Brief ▸ Set down all of the records exactly, leaving none out.

Given information ▸
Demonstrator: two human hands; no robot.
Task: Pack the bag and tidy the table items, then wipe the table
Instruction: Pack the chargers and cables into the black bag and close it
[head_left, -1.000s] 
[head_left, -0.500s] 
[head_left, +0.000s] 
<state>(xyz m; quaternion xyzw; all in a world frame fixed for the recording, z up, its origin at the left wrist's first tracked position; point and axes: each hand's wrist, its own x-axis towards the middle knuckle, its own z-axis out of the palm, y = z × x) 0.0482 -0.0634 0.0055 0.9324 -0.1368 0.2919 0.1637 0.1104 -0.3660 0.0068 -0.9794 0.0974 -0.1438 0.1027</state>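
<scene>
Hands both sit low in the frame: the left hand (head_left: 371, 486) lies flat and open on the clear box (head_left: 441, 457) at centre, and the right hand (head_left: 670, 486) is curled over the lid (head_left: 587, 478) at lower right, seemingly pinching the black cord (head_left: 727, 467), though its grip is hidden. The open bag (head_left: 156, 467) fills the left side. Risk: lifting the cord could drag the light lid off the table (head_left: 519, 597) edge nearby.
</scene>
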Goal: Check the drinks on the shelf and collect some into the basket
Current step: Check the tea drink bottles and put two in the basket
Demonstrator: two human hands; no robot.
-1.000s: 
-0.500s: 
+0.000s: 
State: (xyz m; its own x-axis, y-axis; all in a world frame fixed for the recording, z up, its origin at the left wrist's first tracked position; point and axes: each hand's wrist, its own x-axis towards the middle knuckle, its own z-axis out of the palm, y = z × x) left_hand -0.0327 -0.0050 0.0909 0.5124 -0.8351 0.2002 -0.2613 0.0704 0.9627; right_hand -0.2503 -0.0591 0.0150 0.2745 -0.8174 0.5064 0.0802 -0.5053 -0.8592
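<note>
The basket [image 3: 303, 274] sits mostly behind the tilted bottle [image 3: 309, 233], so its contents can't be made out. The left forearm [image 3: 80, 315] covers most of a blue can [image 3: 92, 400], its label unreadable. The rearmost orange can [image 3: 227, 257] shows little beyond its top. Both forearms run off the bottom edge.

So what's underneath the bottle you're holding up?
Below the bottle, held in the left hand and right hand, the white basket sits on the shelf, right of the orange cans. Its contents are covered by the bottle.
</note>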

Your solution ▸
Demonstrator: two human hands; no robot.
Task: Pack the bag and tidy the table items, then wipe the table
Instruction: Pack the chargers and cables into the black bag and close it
[head_left, -1.000s] 
[head_left, -0.500s] 
[head_left, +0.000s] 
<state>(xyz m; quaternion xyzw; all in a world frame fixed for the recording, z up, its origin at the left wrist's first tracked position; point and axes: each hand's wrist, its own x-axis towards the middle knuckle, its own z-axis out of the palm, y = z × x) 0.0482 -0.0634 0.0055 0.9324 -0.1368 0.2919 0.1637 0.1104 -0.3660 0.0068 -0.9794 0.0974 -0.1438 0.1027</state>
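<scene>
Hands both sit low in the frame: the left hand (head_left: 371, 486) lies flat and open on the clear box (head_left: 441, 457) at centre, and the right hand (head_left: 670, 486) is curled over the lid (head_left: 587, 478) at lower right, seemingly pinching the black cord (head_left: 727, 467), though its grip is hidden. The open bag (head_left: 156, 467) fills the left side. Risk: lifting the cord could drag the light lid off the table (head_left: 519, 597) edge nearby.
</scene>
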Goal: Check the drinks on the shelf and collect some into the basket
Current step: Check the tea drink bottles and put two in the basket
Demonstrator: two human hands; no robot.
-1.000s: 
-0.500s: 
+0.000s: 
State: (xyz m; its own x-axis, y-axis; all in a world frame fixed for the recording, z up, its origin at the left wrist's first tracked position; point and axes: each hand's wrist, its own x-axis towards the middle knuckle, its own z-axis out of the palm, y = z × x) left_hand -0.0327 -0.0050 0.0909 0.5124 -0.8351 0.2002 -0.2613 0.0704 0.9627; right_hand -0.2503 -0.0591 0.0150 0.2745 -0.8174 0.5064 0.0802 -0.5053 -0.8592
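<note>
The basket [image 3: 303, 274] sits mostly behind the tilted bottle [image 3: 309, 233], so its contents can't be made out. The left forearm [image 3: 80, 315] covers most of a blue can [image 3: 92, 400], its label unreadable. The rearmost orange can [image 3: 227, 257] shows little beyond its top. Both forearms run off the bottom edge.

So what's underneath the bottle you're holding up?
Below the bottle, held in the left hand and right hand, the white basket sits on the shelf, right of the orange cans. Its contents are covered by the bottle.
</note>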

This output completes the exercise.